• [Work to be completed]: Look through the entries below and return all lines including the word "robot".

• [Records for this task]:
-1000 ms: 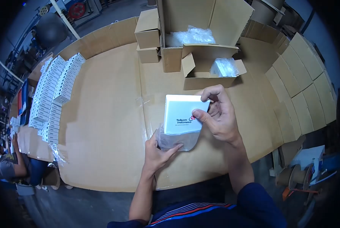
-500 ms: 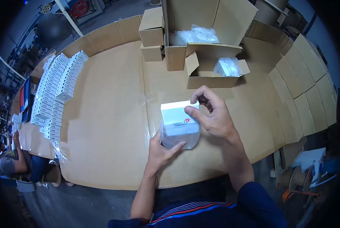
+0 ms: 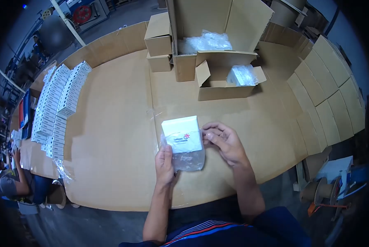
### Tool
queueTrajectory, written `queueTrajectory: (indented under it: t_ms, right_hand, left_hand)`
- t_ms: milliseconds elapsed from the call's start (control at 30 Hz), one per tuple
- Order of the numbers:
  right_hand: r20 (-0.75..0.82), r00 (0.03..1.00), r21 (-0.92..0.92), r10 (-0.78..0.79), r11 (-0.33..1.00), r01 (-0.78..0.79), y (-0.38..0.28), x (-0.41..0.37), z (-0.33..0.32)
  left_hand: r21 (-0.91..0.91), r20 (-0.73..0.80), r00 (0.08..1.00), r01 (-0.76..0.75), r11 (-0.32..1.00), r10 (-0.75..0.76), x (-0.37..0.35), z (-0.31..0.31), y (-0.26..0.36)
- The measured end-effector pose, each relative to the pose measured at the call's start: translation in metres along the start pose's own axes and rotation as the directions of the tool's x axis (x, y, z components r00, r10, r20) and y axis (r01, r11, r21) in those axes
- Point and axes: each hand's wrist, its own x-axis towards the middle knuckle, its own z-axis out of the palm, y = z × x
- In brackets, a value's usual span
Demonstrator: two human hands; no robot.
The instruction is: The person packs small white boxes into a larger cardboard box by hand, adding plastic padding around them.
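A small white box (image 3: 181,133) with a red logo lies flat on the cardboard-covered table (image 3: 114,136), its lower part inside a clear plastic bag (image 3: 188,158). My left hand (image 3: 165,164) grips the bag's left edge beside the box. My right hand (image 3: 224,142) pinches the bag's right edge next to the box, fingers curled.
Rows of small white boxes (image 3: 57,105) lie at the table's left. Open cartons (image 3: 217,80) holding plastic-wrapped items (image 3: 242,75) stand at the back, with closed small cartons (image 3: 159,41) beside them. Flat cardboard pieces (image 3: 328,94) line the right. A seated person (image 3: 11,183) is at far left.
The white box was upright, held by my right hand; it has slid down into the bag and now lies flat, with both hands at the bag's sides.
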Motion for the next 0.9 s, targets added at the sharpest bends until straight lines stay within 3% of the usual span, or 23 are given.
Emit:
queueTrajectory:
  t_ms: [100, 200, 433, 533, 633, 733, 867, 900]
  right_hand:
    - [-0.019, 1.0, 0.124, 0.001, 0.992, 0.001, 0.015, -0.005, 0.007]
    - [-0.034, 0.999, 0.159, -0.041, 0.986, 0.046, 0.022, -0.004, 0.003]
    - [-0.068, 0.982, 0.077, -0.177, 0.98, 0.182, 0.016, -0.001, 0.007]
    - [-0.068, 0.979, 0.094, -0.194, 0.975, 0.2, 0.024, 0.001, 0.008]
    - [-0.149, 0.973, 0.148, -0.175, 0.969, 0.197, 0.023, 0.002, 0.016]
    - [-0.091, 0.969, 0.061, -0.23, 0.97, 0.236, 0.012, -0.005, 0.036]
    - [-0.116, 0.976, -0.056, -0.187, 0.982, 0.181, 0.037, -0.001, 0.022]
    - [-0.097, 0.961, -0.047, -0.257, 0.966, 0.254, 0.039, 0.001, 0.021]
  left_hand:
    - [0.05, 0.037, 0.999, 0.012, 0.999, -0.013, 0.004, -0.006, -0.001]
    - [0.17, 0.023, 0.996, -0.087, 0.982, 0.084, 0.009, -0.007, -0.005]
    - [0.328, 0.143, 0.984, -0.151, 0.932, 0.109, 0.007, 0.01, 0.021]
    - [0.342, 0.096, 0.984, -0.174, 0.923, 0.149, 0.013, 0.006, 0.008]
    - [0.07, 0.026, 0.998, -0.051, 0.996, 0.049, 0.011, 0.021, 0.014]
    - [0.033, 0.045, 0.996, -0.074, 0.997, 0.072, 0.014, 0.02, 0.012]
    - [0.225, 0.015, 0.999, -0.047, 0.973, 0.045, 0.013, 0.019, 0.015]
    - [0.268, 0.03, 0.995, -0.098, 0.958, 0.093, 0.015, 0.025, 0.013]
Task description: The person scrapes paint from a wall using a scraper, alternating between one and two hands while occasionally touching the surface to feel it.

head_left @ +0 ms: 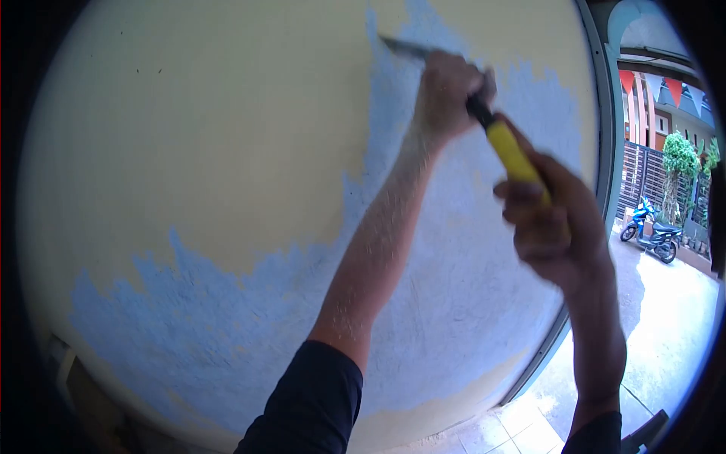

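A wall with cream paint shows a bluish-grey bared area with ragged edges. My left hand is closed round a scraper, whose blade points up and left against the wall at the edge of the cream paint. My right hand grips the yellow handle of a tool with a black neck. The far end of that tool is at the back of my left hand; its head is hidden or too blurred to tell. Pale dust covers my left forearm.
A door frame edges the wall on the right. Beyond it are a blue motorcycle, a bush, a dark fence and red and white pennants. Floor tiles lie below the wall.
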`<state>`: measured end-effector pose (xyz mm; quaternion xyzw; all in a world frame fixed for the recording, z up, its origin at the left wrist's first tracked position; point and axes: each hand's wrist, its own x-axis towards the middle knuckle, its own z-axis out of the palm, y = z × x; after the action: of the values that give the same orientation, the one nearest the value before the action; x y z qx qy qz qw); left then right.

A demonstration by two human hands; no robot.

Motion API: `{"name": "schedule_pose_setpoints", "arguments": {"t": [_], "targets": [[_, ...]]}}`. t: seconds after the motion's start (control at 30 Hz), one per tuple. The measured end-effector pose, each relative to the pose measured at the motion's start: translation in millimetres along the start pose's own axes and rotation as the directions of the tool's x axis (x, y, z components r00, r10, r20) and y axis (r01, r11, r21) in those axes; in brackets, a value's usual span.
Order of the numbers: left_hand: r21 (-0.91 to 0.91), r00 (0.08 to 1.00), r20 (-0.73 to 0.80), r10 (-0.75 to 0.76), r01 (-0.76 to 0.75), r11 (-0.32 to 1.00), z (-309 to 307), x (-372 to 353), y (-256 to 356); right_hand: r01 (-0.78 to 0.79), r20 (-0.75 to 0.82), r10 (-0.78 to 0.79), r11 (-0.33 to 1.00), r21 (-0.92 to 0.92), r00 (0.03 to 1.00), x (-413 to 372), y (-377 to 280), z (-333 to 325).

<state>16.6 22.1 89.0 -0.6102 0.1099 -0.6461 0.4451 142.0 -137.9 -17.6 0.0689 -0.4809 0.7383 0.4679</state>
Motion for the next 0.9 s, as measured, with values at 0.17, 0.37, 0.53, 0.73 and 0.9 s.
{"name": "schedule_pose_setpoints", "arguments": {"t": [0.17,0.37,0.53,0.73,0.9], "targets": [[0.044,0.999,0.019,-0.028,0.027,0.999,10,24,-22,0.014,-0.018,-0.016,0.996,-0.086,1.0,19,-26,9],[-0.008,0.997,0.001,-0.071,0.071,0.997,1,0,8,0.013,-0.027,-0.015,0.999,-0.041,1.0,-5,-5,-3],[0.066,1.0,-0.005,-0.012,0.012,0.998,19,22,-17,-0.084,0.022,0.086,0.995,-0.044,0.996,16,-45,-2],[0.014,0.997,-0.023,-0.074,0.074,0.997,12,-5,19,0.014,-0.015,-0.014,0.999,-0.041,1.0,-13,-15,-8],[-0.004,0.998,-0.059,-0.01,0.01,1.0,23,27,-24,-0.048,0.062,0.051,0.998,-0.042,0.997,21,-40,7]]}}
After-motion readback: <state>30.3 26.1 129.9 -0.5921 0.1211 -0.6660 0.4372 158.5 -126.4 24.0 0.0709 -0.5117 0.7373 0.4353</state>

• [Task answer]:
Demonstrator: two human hands; no robot.
A demonstration by two human hands; no robot.

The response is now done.